The IP Paralegal Committee's response
A third response to the Review comes from CIPA's IP Paralegal Committee. The central argument from this committee reframes the whole debate. Day-one capability, it suggests, has shifted. It is no longer about personally performing every step end-to-end, but about delivering effectively within a modern, team-based and technology-enabled service model. Newly qualified attorneys focus on judgement, supervision and accountability rather than manual execution.
From that starting point the Committee argues that much of the procedural and administrative work historically used to train junior attorneys, such as formalities management, recordals, portfolio coordination and deadline control is now routinely and competently handled by trained paralegals and records professionals. The implication for the Review is one of proportionality. Rather than requiring trainees to master tasks that specialist teams already deliver safely, qualification should concentrate on genuinely attorney-level skills, namely supervision, delegation, risk-spotting and complex advice. Like CIPA, the Committee treats AI literacy, confidentiality, auditability and human oversight as core day-one requirements rather than optional extras.
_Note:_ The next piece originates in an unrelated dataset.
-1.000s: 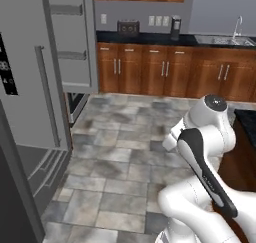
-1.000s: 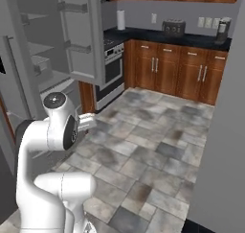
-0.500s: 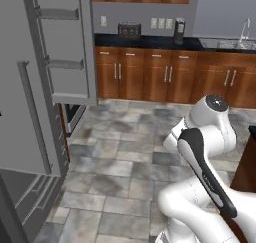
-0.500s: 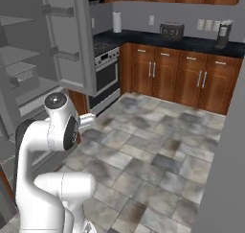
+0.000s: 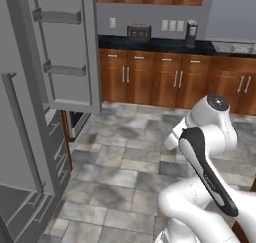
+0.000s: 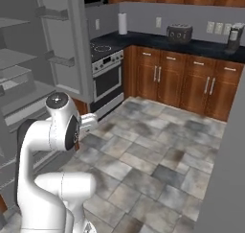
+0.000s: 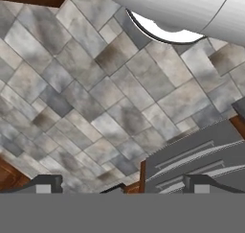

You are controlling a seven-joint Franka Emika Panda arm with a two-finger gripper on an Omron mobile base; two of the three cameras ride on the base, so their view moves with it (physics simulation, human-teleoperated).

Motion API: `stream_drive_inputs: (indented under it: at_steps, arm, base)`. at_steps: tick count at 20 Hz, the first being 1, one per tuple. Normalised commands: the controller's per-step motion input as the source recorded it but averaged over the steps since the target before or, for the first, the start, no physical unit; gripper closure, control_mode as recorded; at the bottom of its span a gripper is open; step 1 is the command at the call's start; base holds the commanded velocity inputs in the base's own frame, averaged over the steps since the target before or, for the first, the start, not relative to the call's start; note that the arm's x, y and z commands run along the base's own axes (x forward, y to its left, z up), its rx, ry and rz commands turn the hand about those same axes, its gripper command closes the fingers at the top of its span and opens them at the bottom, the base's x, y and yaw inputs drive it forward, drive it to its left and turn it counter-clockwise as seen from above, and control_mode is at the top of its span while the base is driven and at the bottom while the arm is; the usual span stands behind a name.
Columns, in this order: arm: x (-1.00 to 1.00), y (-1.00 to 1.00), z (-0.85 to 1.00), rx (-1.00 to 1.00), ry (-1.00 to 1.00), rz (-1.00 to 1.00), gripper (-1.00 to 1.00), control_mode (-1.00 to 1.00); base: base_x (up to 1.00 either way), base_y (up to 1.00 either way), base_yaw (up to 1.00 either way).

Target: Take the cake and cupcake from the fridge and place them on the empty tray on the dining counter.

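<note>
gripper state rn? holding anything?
Gripper: open, jaws wide apart, nothing between them; it points down at the tiled floor.

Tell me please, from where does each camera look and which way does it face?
Left base view: behind the arm's left, facing the open fridge door, cabinets, toaster; arm lower right.
Right base view: behind its right, facing fridge shelves, stove, toaster; arm lower left.
Hand view: on the hand, facing the tiled floor; open gripper tips below.
Both base views share fridge and toaster.
</note>
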Motion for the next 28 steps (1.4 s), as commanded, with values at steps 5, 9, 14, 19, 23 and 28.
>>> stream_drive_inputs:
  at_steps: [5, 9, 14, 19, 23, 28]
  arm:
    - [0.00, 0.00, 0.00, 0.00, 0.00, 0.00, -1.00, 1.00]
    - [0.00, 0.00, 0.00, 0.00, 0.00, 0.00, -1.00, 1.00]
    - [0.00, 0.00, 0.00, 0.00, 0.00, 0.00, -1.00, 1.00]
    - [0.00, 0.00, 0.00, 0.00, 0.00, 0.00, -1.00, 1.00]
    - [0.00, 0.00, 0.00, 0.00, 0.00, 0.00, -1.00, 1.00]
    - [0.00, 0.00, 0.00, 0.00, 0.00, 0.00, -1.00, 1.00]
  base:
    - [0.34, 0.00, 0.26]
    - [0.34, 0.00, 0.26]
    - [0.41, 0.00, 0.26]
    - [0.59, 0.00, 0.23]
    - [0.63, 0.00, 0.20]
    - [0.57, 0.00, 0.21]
On widening access, the Committee makes a pointed observation of its own. Whilst experienced paralegals do sometimes qualify as trade mark attorneys, the route into the patent attorney profession remains far more limited in practice. That is a structural barrier for people who already hold valuable procedural expertise. It points to existing frameworks such as the Introductory and Advanced Patent Paralegal Courses as models of how experience, structured learning and assessment can be aligned to real service delivery. It also backs CIPA's apprenticeship work as a way to widen entry without lowering standards.
Final thoughts
All three responses share some common ground. First, keep workplace-based training as the foundation of qualification. Second, keep any reform proportionate to a profession that is small by regulatory standards. All three back an apprenticeship pathway as a legitimate way to widen entry without disturbing the core model (although the PEB offers only general support as opposed to the specifics of the CIPA proposal). The main difference between the responses is one of ambition and appetite for change. CIPA used its submission to make some radical suggestions for change, with some new proposals for education reform. The IP Paralegal Committee reframed the question around how IP work is now actually delivered, through multidisciplinary teams. The PEB, by contrast, mostly used its submission to defend the status quo. Interestingly, both CIPA and the Paralegal Committee treat AI literacy as a core day-one requirement, whilst the PEB does not mention AI at all.